What you are asked to do:
Would you count how many lines of the material below hold the string "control"? Give only the number.

Data:
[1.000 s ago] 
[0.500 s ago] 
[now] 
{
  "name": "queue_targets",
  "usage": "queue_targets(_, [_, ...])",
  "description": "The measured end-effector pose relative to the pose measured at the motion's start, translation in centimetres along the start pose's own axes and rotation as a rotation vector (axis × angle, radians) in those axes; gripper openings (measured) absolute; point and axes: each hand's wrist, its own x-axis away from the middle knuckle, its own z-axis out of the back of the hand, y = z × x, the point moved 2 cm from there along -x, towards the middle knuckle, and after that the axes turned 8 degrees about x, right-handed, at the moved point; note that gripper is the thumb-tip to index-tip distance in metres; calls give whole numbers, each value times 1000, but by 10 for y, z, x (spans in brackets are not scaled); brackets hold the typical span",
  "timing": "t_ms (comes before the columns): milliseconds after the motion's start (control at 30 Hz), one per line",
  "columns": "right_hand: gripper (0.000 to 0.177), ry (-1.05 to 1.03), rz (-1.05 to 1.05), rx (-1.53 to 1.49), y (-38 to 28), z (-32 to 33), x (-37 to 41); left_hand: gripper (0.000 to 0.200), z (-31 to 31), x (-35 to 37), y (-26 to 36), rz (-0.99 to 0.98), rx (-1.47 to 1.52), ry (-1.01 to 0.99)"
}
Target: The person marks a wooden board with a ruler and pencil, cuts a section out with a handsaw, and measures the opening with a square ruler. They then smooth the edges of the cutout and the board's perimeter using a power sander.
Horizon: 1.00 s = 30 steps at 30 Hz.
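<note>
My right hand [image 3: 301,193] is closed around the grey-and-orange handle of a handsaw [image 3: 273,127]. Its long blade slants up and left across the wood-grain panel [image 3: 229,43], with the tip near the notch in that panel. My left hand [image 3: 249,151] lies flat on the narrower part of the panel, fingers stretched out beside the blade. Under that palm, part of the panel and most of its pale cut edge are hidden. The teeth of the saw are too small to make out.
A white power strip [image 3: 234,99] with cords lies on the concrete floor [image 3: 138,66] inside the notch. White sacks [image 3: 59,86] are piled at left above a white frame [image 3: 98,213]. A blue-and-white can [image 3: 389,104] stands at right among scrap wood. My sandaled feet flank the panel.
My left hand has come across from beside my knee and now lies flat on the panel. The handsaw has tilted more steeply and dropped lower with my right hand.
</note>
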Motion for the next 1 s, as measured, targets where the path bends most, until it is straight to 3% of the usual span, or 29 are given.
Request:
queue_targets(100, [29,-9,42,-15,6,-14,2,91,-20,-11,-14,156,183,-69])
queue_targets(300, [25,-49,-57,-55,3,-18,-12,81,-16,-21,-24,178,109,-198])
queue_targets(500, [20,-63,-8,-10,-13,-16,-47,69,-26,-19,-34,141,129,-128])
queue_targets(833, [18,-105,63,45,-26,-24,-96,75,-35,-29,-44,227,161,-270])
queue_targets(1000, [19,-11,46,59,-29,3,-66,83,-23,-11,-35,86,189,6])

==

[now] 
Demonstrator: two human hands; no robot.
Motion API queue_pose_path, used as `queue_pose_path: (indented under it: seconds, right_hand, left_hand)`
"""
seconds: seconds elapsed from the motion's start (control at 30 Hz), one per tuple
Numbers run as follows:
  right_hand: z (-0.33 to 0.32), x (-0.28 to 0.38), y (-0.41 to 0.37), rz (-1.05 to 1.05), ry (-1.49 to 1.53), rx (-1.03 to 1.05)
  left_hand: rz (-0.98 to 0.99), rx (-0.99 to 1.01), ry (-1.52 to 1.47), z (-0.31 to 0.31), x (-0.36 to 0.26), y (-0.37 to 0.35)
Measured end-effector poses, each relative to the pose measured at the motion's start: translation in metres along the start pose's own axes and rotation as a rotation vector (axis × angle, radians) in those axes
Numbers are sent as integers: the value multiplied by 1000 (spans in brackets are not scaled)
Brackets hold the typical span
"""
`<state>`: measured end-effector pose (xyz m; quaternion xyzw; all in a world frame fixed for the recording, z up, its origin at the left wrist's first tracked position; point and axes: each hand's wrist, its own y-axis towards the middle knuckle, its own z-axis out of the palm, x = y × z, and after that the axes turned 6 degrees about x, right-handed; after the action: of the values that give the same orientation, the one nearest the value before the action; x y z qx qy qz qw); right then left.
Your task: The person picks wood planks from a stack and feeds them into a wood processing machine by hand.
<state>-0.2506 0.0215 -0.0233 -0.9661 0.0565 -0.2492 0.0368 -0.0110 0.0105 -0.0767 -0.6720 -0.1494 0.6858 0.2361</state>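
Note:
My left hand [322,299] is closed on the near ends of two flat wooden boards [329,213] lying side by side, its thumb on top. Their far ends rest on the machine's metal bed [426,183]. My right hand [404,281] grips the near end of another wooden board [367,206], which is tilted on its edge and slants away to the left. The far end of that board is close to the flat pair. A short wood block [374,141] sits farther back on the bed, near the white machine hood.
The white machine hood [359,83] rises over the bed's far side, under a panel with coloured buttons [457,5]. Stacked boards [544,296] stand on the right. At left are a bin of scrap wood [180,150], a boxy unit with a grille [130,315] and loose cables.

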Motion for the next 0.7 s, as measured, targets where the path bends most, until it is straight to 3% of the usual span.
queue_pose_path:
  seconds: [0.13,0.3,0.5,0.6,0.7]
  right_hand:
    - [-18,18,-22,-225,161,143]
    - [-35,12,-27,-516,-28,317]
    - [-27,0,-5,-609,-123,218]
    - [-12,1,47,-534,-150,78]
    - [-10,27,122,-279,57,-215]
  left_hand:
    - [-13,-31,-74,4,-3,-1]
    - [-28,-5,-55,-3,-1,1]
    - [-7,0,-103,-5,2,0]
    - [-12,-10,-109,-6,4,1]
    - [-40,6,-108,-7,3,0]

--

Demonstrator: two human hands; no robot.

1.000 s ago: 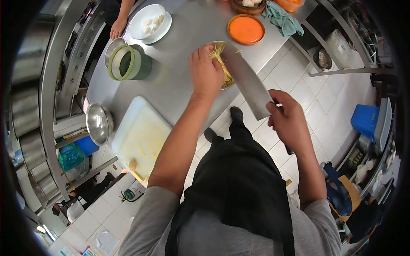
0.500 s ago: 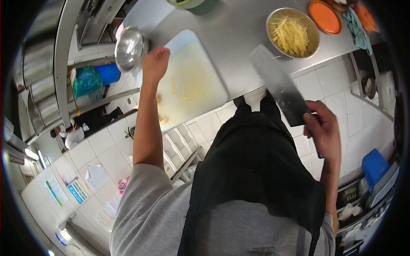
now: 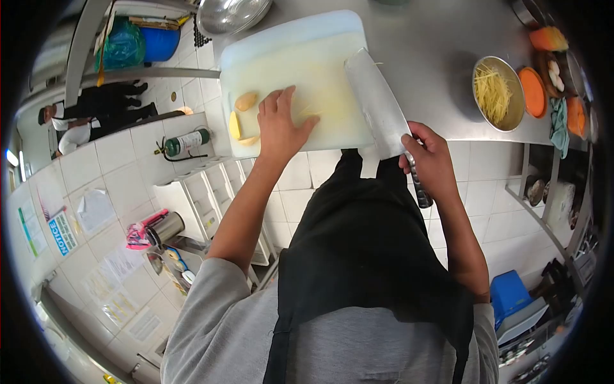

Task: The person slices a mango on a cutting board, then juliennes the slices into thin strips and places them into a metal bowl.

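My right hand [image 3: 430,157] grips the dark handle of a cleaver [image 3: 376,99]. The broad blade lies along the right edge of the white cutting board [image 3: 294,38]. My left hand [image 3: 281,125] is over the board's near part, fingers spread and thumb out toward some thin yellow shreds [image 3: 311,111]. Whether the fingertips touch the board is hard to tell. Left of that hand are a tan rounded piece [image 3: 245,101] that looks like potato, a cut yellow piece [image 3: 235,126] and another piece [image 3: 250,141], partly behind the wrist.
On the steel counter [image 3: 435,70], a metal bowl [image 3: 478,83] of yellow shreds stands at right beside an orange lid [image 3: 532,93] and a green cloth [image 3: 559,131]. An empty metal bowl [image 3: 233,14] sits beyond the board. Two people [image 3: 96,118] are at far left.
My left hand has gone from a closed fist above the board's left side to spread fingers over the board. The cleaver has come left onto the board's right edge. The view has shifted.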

Output:
2